Но многим из тех, кто в эти ночи с радостью ловил гул приближающейся битвы, не суждено было дождаться избавителей. Начались массовые облавы, сперва в центре города, затем на окраинах. Жандармы врывались в дома и убежища, давали двадцать минут на сборы и гнали толпы людей на городскую пристань, в Стрелецкую и Камышовую бухты. В каютах и трюмах пароходов и самоходных барж прятались фашистские солдаты и офицеры, а на палубах под присмотром автоматчиков размещали русских женщин с детьми, которым было приказано в случае появления советских самолетов размахивать руками и платками.

Когда облавы приблизились к Лагерной балке, Костя велел Толику бежать на Лабораторную и скрыться в доме у дяди, а сам с Колей и Саней спрятался в развалинах.

II

Первые дни мая. Дни благоуханного цветения. Самая яркая, пышная пора черноморской весны. Лилово-багряными соцветиями облиты стволы и ветви иудина дерева, облаком бледно-розовых лепестков окутаны рощи у панорамы, в садах цветет персидская сирень.

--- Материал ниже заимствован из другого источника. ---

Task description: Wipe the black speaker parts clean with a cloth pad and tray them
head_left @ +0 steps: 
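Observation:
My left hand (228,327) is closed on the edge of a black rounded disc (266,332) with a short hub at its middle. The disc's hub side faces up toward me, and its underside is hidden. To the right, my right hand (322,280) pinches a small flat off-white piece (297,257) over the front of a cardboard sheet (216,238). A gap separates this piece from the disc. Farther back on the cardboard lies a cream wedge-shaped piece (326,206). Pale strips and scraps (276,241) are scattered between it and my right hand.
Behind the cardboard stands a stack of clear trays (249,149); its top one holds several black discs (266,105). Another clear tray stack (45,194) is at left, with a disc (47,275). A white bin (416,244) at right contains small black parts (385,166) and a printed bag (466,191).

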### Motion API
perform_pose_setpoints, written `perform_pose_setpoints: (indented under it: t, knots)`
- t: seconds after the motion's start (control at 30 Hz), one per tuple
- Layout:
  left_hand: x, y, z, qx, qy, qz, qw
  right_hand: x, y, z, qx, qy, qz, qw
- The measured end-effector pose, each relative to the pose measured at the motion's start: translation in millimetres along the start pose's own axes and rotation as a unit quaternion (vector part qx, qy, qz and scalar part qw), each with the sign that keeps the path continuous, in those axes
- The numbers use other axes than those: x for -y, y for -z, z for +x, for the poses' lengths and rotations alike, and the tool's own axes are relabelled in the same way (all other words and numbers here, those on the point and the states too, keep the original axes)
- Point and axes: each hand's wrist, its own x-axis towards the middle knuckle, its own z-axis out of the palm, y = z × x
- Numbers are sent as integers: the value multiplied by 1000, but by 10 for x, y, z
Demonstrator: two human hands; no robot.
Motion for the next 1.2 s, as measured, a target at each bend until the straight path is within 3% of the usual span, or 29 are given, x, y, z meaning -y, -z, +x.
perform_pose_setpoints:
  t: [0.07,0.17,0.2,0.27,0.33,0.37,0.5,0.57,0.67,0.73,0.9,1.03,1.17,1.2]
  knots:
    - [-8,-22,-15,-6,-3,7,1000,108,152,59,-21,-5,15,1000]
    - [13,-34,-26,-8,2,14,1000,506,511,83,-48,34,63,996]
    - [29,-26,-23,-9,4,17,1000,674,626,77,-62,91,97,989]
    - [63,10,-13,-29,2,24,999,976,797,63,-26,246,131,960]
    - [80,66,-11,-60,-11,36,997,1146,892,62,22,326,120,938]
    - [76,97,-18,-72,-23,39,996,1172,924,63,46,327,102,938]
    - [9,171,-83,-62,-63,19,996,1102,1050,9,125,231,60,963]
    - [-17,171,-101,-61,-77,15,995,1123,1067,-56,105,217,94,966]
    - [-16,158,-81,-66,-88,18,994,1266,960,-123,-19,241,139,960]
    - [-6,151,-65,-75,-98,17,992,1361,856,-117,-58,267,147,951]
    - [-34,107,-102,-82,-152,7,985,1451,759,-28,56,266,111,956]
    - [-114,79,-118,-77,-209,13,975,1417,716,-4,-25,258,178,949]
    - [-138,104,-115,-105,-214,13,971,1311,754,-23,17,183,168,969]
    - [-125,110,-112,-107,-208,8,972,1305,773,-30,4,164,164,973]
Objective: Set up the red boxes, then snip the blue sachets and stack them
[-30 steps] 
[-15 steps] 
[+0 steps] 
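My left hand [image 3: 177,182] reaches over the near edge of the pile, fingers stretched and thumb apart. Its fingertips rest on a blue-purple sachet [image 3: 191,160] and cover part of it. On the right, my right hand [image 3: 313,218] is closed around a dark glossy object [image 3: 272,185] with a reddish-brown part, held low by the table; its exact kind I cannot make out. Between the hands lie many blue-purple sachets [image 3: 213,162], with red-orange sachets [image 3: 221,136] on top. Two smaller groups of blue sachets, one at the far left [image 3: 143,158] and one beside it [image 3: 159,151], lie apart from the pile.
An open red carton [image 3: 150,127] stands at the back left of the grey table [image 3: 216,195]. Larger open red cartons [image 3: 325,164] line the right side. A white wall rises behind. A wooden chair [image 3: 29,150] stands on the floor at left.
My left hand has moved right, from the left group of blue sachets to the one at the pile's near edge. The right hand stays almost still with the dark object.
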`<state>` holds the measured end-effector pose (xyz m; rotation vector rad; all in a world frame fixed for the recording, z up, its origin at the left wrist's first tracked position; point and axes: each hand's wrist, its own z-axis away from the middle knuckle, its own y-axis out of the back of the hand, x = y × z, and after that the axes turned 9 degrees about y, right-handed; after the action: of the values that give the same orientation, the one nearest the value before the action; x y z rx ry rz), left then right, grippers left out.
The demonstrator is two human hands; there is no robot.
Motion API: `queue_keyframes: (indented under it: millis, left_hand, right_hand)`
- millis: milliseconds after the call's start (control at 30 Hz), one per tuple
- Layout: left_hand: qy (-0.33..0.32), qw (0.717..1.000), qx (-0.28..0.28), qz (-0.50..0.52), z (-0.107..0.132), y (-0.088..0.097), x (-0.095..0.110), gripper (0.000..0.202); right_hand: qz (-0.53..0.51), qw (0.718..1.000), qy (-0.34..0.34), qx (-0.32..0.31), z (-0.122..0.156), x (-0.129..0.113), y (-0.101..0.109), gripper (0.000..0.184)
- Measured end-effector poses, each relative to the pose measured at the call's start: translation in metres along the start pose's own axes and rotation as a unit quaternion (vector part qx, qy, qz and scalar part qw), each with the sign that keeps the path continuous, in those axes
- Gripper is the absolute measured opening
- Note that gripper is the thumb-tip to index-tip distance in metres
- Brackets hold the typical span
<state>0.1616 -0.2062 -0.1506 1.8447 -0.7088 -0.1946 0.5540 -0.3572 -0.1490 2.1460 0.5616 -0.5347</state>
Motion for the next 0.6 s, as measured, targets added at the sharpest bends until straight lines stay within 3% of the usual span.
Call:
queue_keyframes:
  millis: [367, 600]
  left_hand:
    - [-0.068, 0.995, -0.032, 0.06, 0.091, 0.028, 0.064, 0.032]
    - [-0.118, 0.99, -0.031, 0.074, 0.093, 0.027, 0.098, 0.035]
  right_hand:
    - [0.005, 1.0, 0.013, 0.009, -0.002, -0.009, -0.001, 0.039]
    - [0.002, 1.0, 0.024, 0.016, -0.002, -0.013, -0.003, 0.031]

Все буйно цветет и радостно.

И хотя земля поминутно вздрагивает и стонет от взрывов и волны колеблющегося воздуха осыпают землю белым и розовым дождем преждевременно умерших лепестков, жизнь берет свое.

Жители Лагерной, Чапаевки, Зеленой горки, Корабельной и других слободок, невзирая на разрывы снарядов, выходят из своих, убежищ, развешивают выстиранное белье, ставят на дымящиеся камельки жидкую просяную баланду и жадно смотрят на восток, откуда вот уже вторые сутки доносится неистовый грохот сражения. Там, над Сапун-горой, блещут молнии, вздымаются фонтаны земли и камней, а желто-сизые облака дыма и пыли так плотно окутывают небосклон, что солнце висит в небе тусклым пятачком.

С той минуты, как по всему фронту, от Бельбека до Балаклавы, гром пушек возвестил начало штурма Севастополя, Саня, Костя и Коля не расставались. День они проводили у Михеевых. Часами стояли возле убежища, не спуская глаз с небосклона, где извергался огнедышащий вулкан битвы.

С наступлением же темноты они устраивали вылазки на Куликово поле, Исторический бульвар или Балаклавское шоссе, резали провода, обрывая связь немецких штабов с батареями и передним краем на Сапун-горе и в Золотой балке.

Сегодня ночью, возвращаясь с очередной вылазки, друзья зашли в пещеру возле Костомаровской батареи и по лестнице, сохранившейся в колодце, спустились в подземелье.

Это было не обычное подземелье, а целый подземный» город. Почти сто лет назад русские солдаты, руководимые военными инженером Тотлебеном, возвели Четвертый бастион и пробили в каменном чреве горы множество галерей для подземной контрминной войны. Галереи укрывали их от огня, были местом хранения продовольствия и боеприпасов. В некоторых сохранились колодцы с хорошей питьевой водой. Но попадались и другие колодцы — сухие, через которые можно было опуститься в глубокие штольни, откуда тянутся длинные подземные ходы в сторону Малахова кургана, Херсонеса и Максимовой дачи.